Long-Term Care Insurance: When’s the Right Time To Buy?

By Brett Carolan, CFP® | Feb 14, 2024 |

Questions about when to buy long-term care insurance have evolved as insurance pricing has changed. In the 1980s, insurance companies favored men over women in pricing long-term care policies. A course correction in the mid-90s increased premiums for women (due to longer life expectancy and the higher likelihood of requiring services because of the longer life expectancy).  

What’s more, policy types changed based on changing needs. Defined policies (e.g., $200 per day with a 5% cost of living adjustment, payable over five years) potentially will not meet the needs of families with dementia-related care. Instead, they preferred to opt for lifetime policies. Insurance companies have had to pivot because of some of the claims, and to stay solvent, they have had to increase premiums significantly.  

Now, standalone long-term care policies are rare, replaced by hybrid options tying long-term care benefits to life insurance/annuities. Determining the right time to buy insurance requires assessing the choices you can purchase and the coverage you think you will need. Those two don’t always easily align. And when it does, it’s still complicated.  

Premiums are rising steeply, prompting a reassessment of the value of these policies against potential Medicaid reliance. Like other types of insurance (property and casualty insurance), long-term care insurance decisions take planning and discussions with an expert. 

But when is the right time to buy?

Look for a policy that fits with where you are in life—in terms of your health and financial situation. These include:  

  • Age and health. Long-term care insurance is typically more affordable when you purchase it as a younger person and are in good health. As you age, costs go up—as do limitations and exclusions based on pre-existing conditions.   
  • Financial stability. Long-term care can be expensive, and insurance can help cover the costs. But you still have to pay for the premiums. Consider your income, savings, and other assets to determine if you can comfortably pay for insurance without compromising your financial stability.  
  • Family history. Consider purchasing insurance earlier if you have a family history of certain medical conditions or long-term care needs. Understanding your family’s health history can provide valuable insight into your long-term care needs.   
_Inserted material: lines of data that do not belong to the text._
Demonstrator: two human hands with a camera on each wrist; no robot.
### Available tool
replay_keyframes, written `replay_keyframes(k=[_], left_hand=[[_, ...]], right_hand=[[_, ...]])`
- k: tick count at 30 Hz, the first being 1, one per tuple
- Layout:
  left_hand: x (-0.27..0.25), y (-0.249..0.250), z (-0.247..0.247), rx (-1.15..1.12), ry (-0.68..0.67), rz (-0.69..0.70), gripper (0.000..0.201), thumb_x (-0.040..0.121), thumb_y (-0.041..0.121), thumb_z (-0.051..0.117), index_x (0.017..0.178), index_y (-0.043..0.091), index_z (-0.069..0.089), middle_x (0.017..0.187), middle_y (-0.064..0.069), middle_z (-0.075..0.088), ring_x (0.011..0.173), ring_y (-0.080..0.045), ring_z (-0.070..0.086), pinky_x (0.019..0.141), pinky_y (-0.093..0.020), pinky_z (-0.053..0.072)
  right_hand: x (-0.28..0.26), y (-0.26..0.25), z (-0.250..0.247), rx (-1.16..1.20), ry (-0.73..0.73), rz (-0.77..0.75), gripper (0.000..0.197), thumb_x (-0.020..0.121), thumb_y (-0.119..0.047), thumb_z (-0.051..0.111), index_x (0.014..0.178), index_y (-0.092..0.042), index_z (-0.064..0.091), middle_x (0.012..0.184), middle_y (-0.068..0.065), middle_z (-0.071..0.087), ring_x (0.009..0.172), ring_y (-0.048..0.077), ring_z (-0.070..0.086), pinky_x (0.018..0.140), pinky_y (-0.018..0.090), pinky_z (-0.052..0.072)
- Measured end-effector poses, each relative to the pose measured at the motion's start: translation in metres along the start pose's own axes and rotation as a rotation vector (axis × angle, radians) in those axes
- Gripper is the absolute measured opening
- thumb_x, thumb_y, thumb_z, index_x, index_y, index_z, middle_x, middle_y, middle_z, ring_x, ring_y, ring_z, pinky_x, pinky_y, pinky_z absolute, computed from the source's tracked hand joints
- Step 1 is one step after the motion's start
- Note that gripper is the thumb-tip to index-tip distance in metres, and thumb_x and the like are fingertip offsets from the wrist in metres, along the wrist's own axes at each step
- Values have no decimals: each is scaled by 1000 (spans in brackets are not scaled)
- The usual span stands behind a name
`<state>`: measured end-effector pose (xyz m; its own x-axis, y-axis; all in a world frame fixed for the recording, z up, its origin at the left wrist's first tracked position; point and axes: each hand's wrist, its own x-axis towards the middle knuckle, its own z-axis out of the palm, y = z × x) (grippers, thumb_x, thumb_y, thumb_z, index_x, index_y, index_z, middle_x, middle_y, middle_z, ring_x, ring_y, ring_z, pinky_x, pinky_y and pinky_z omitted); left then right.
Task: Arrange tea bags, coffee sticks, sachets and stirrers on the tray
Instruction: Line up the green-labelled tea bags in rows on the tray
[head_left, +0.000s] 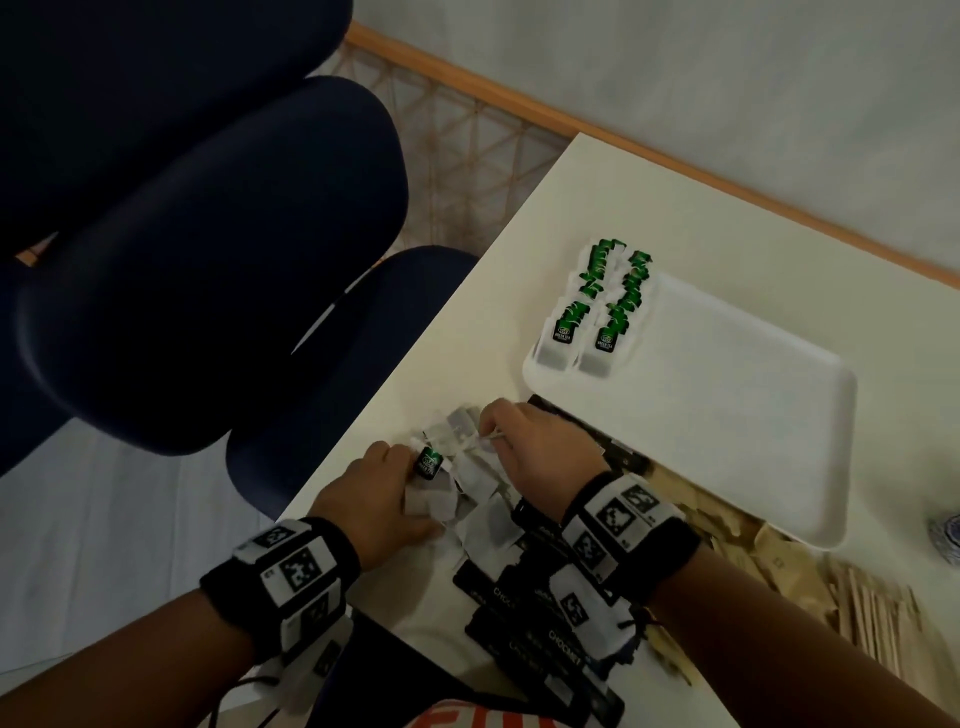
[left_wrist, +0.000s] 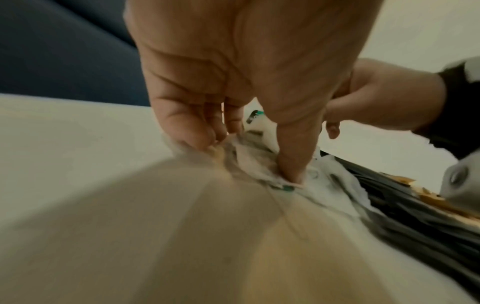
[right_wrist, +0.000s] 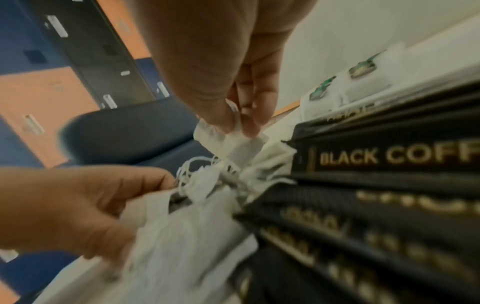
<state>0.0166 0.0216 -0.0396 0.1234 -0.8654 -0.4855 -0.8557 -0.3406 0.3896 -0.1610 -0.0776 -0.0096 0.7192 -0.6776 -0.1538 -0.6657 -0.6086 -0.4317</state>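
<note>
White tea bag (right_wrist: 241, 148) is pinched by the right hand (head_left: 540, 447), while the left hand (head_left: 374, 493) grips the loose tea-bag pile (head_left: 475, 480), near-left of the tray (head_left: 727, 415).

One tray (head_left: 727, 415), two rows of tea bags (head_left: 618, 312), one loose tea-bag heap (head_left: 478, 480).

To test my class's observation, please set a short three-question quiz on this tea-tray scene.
1. True or false: the white tray holds two rows of green tea bags.
2. The right hand pinches: A a stirrer; B a loose tea bag; C a sachet.
3. Name the black packets lying off the tray.
Key: 1 true; 2 B; 3 coffee sticks.
</note>
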Motion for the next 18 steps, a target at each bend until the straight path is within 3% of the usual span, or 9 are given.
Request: replay_keyframes(k=[3,5,6,8,11,13,15,18], left_hand=[[5,2,2,-22,-5,42,40,79,45,66,109,26,48,97,7,39,84,-13,47,70,-29,42],[7,4,0,-73,-11,78,25,85,35,61,105,23,51,100,4,45,87,-15,53,75,-30,45],[8,6,-2,-98,-15,103,19,87,30,60,101,22,51,101,2,50,90,-18,55,76,-30,45],[9,11,-9,-136,-12,156,10,87,23,59,94,22,52,99,0,58,92,-19,58,74,-29,43],[10,21,-22,-168,14,184,7,85,21,60,85,20,54,86,5,60,84,-17,57,69,-26,41],[13,26,-31,-142,37,196,15,84,24,63,75,23,50,75,9,55,73,-13,54,60,-23,37],[18,31,-41,-156,44,189,15,83,25,64,74,24,52,72,9,55,66,-7,50,53,-18,34],[26,35,-55,-117,54,187,13,84,24,61,74,20,55,75,6,57,70,-14,53,59,-26,41]], right_hand=[[-4,-7,10,-77,-15,-72,28,90,-40,53,108,-18,59,100,4,63,93,25,59,72,35,48],[-8,-7,17,-138,-40,-97,45,79,-58,59,104,-21,62,94,0,66,87,21,62,66,32,48],[-8,-7,20,-164,-46,-100,48,76,-59,61,104,-21,62,92,0,66,84,22,63,63,32,48],[-8,-7,25,-182,-49,-89,42,79,-47,64,107,-16,61,98,4,65,88,27,62,63,35,49],[-7,-7,23,-121,-40,-20,29,89,-30,54,111,-11,56,109,8,61,100,30,57,74,37,45],[-6,-3,17,-49,-59,38,24,90,-27,48,104,-9,57,105,11,62,97,31,57,75,36,44],[-7,3,10,64,-63,82,25,88,-30,46,97,-10,59,96,10,65,90,30,60,73,35,45],[-10,14,-2,177,4,172,19,89,-23,54,103,-18,66,91,-1,67,82,18,59,71,30,48]])
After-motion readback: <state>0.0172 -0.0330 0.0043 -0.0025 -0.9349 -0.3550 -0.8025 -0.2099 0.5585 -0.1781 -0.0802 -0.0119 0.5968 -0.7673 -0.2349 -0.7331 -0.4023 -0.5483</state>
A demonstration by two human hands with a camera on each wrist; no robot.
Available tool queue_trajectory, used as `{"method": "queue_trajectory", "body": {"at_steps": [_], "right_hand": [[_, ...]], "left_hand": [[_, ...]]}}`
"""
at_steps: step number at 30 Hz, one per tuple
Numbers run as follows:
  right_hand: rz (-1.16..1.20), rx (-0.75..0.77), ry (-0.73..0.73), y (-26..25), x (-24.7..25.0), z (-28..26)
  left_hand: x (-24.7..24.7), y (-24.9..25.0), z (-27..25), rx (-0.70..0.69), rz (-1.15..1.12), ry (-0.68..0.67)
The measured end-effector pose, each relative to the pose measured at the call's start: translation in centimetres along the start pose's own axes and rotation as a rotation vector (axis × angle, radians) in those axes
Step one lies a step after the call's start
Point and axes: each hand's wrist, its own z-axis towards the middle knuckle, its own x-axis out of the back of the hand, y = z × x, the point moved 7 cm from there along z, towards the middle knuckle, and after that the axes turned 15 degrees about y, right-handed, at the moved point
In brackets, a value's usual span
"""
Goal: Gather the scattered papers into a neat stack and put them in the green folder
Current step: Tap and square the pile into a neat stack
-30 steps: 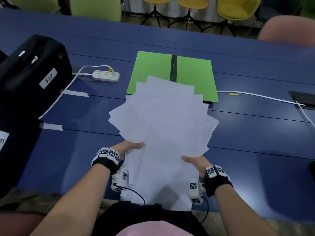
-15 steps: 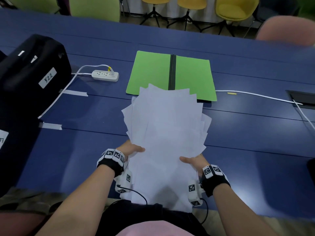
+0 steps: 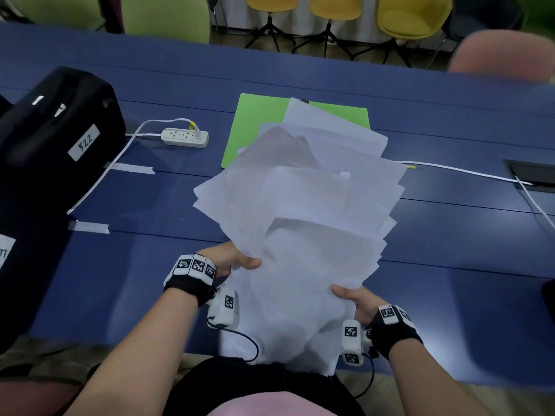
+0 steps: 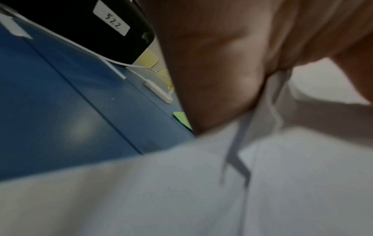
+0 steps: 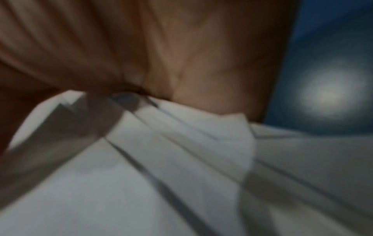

A financial advisor or insurance professional can help guide you through the process and provide personalized advice based on your circumstances.  

Long-term care insurance options

The options can be mystifying. Thankfully, there isn’t a one-size-fits-all approach. You need to understand your options for the T-shirt size that’s right for you.  

Here are three common types of insurance:  

  • Traditional long-term care insurance. This covers services such as nursing home care, assisted living, and in-home care. You pay premiums to the insurance company; if you require care in the future, the policy will cover some of the costs.  
  • Hybrid long-term care insurance. This offers the flexibility of providing benefits and a death benefit or the option to receive a refund if it’s never needed.  
  • Self-funding or relying on government programs. Some bypass the insurance route and use their savings; others may rely on government programs such as Medicaid, which provides coverage for services for those who meet certain eligibility criteria.  

Benefits and coverage

Ultimately, the right life insurance for you depends on your coverage needs. As with all insurance, there is an element of the unknown. But actuarial tables alone can give you a good idea of what to plan for.   

Here are some key factors to consider:  

  • Types of care covered. Insurance typically covers many services, including skilled nursing care, assisted living, in-home care, and adult daycare.   
  • Coverage limits and exclusions. Policies have different limits on daily or monthly benefits, as well as a maximum benefit amount and exclusions for pre-existing conditions or certain types of care.   
  • Inflation protection. Keeping pace with the rising cost of care over time ensures your coverage remains effective.   

Costs and affordability

Understanding premiums and deductibles helps you determine affordability. Request quotes from multiple providers enable you to compare costs and coverage options.   

Premiums are the regular payments you make to the insurance company to maintain coverage. The amount you pay will depend on several factors, such as your age, health condition, and the level of coverage you choose. Typically, younger individuals with good health will have lower premiums than older individuals or those with pre-existing medical conditions.  

Deductibles, however, are the amount you must pay out of pocket before the insurance coverage kicks in. Choosing a higher deductible can help reduce your premium costs, but it’s important to consider whether you’ll be able to afford the deductible if you need to make a claim.  

Consider the potential tax benefits and deductions associated with long-term care insurance. Depending on your circumstances, you may be eligible for certain tax advantages.   

When to start considering long-term care insurance

Knowing when to start considering long-term care insurance can help protect your financial well-being and provide peace of mind.   

While there is no set age to start thinking about it, purchasing a policy when younger and healthier generally results in lower premiums. Start exploring long-term care insurance options in your 50s or early 60s.   

Making an informed decision

You don’t want to purchase long-term care insurance on your own. Meet with a financial advisor to evaluate your financial situation; compare different insurance providers to find the best fit; and pay close attention to coverage limitations, exclusions, waiting periods, and premium payment options.   

By following these steps, gathering information, and understanding the options available, you can make a confident decision when purchasing long-term care insurance. Remember, the right policy can provide financial security and peace of mind for you and your loved ones.